Exercise prompt
Ignoring the pictures, repeat every entry below exactly as it appears.

Record excerpts
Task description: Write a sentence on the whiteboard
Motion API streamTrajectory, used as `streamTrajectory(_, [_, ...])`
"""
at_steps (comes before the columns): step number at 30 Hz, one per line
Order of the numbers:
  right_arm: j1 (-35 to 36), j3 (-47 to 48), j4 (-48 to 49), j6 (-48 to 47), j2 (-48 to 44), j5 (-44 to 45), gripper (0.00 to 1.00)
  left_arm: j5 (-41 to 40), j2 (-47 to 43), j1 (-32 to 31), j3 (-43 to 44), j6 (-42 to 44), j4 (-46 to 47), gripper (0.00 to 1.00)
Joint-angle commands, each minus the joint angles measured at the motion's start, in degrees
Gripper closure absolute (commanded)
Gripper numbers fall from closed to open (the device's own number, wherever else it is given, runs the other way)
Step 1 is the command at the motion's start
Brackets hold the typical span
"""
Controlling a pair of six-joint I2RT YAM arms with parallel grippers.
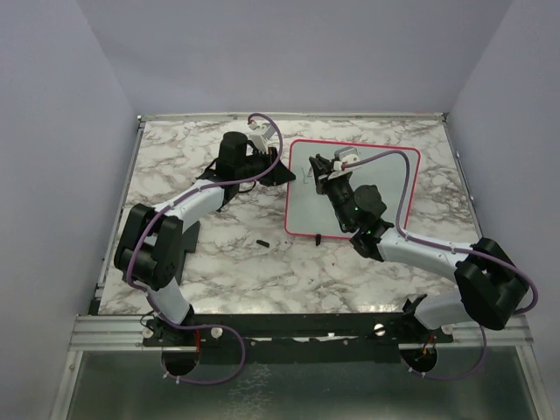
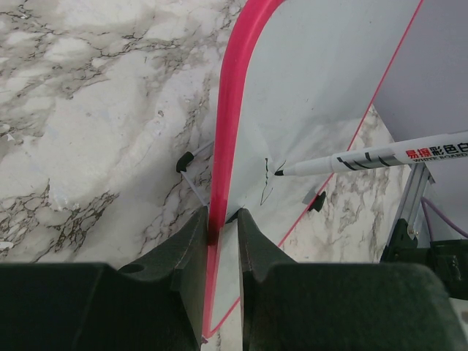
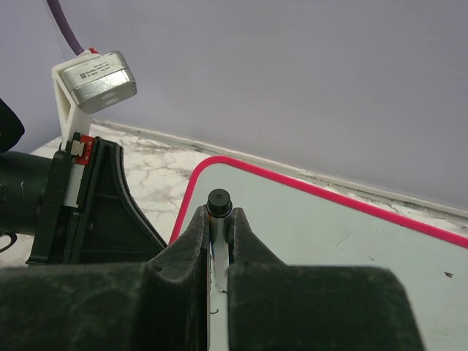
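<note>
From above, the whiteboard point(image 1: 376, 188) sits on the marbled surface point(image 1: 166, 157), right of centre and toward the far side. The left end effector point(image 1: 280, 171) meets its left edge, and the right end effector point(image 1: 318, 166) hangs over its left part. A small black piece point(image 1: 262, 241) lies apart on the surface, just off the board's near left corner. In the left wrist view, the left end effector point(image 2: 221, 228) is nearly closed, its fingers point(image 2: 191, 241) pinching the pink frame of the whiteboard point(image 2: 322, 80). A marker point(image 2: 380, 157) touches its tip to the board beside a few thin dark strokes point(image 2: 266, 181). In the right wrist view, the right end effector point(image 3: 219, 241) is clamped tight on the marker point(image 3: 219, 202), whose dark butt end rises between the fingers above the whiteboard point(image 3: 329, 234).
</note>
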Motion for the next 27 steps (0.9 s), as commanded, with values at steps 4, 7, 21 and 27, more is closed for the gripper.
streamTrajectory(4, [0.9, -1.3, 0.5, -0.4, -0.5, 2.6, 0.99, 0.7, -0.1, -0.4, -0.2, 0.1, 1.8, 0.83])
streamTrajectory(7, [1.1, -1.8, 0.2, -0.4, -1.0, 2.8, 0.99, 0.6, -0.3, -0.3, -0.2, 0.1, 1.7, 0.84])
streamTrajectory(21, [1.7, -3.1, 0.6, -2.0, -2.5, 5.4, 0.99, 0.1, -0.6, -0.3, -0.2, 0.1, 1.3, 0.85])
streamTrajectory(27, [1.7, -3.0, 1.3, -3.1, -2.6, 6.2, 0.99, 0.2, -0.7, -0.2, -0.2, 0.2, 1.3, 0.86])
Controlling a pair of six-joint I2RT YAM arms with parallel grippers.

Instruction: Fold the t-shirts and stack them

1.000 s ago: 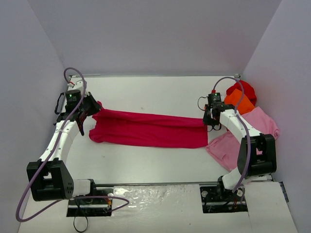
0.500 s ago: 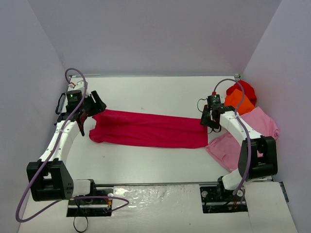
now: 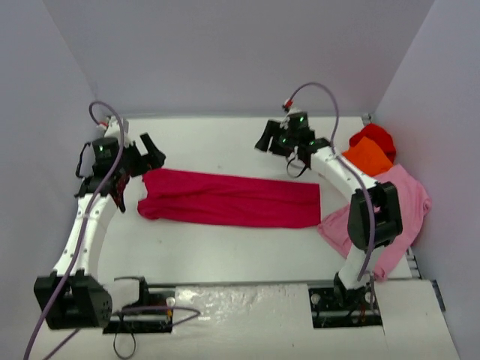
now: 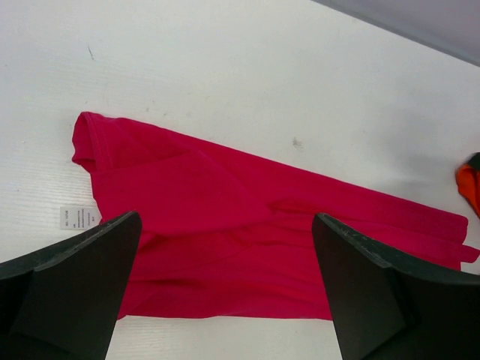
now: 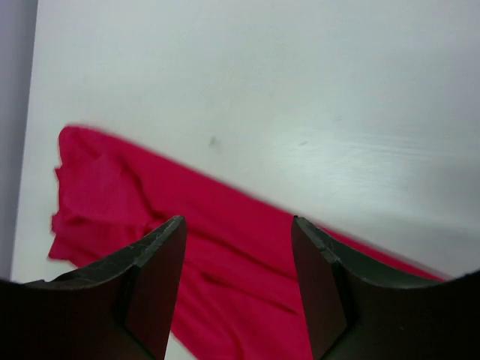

Task result
Task description: Write a sentence on the whiteboard
Motion API streamTrajectory, used as `streamTrajectory(_, [_, ...])`
"""
at_steps (comes before the columns): step number at 30 Hz, one per line
Order of the numbers:
  right_arm: j1 (-35 to 36), j3 (-47 to 48), j4 (-48 to 49), j6 (-48 to 47), j2 (-48 to 44), j5 (-44 to 45), gripper (0.00 to 1.00)
  left_arm: j5 (-41 to 40), j2 (-47 to 43), j1 (-32 to 31), j3 (-43 to 44), j6 (-42 to 44), j4 (-46 to 47), gripper (0.00 to 1.00)
Joint-angle commands, each minus the joint angles measured at the motion's start, in degrees
Gripper closure absolute (commanded)
Gripper numbers fall from closed to open (the device's own number, wherever else it is given, runs the other way)
Step 1 is the command at the motion's start
Brackets hold the typical span
"""
Controlling a pair of six-joint I2RT YAM arms with parallel grippers.
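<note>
From above, the whiteboard point(image 1: 376, 188) sits on the marbled surface point(image 1: 166, 157), right of centre and toward the far side. The left end effector point(image 1: 280, 171) meets its left edge, and the right end effector point(image 1: 318, 166) hangs over its left part. A small black piece point(image 1: 262, 241) lies apart on the surface, just off the board's near left corner. In the left wrist view, the left end effector point(image 2: 221, 228) is nearly closed, its fingers point(image 2: 191, 241) pinching the pink frame of the whiteboard point(image 2: 322, 80). A marker point(image 2: 380, 157) touches its tip to the board beside a few thin dark strokes point(image 2: 266, 181). In the right wrist view, the right end effector point(image 3: 219, 241) is clamped tight on the marker point(image 3: 219, 202), whose dark butt end rises between the fingers above the whiteboard point(image 3: 329, 234).
</note>
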Motion for the next 27 steps (0.9 s), as commanded, with values at steps 4, 7, 21 and 27, more is closed for the gripper.
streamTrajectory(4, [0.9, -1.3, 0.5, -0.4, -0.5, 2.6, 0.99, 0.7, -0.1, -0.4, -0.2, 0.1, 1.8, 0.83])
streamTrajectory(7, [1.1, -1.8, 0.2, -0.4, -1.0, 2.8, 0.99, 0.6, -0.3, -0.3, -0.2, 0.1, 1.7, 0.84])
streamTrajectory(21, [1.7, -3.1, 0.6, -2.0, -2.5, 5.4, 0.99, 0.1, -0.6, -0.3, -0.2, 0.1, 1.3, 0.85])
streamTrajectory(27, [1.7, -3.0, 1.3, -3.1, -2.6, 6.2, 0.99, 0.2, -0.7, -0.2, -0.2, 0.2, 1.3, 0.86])
Controlling a pair of six-joint I2RT YAM arms with parallel grippers.

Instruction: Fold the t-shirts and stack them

1.000 s ago: 
0.500 s ago: 
now: 
now: 
now: 

No more work is needed for this exercise.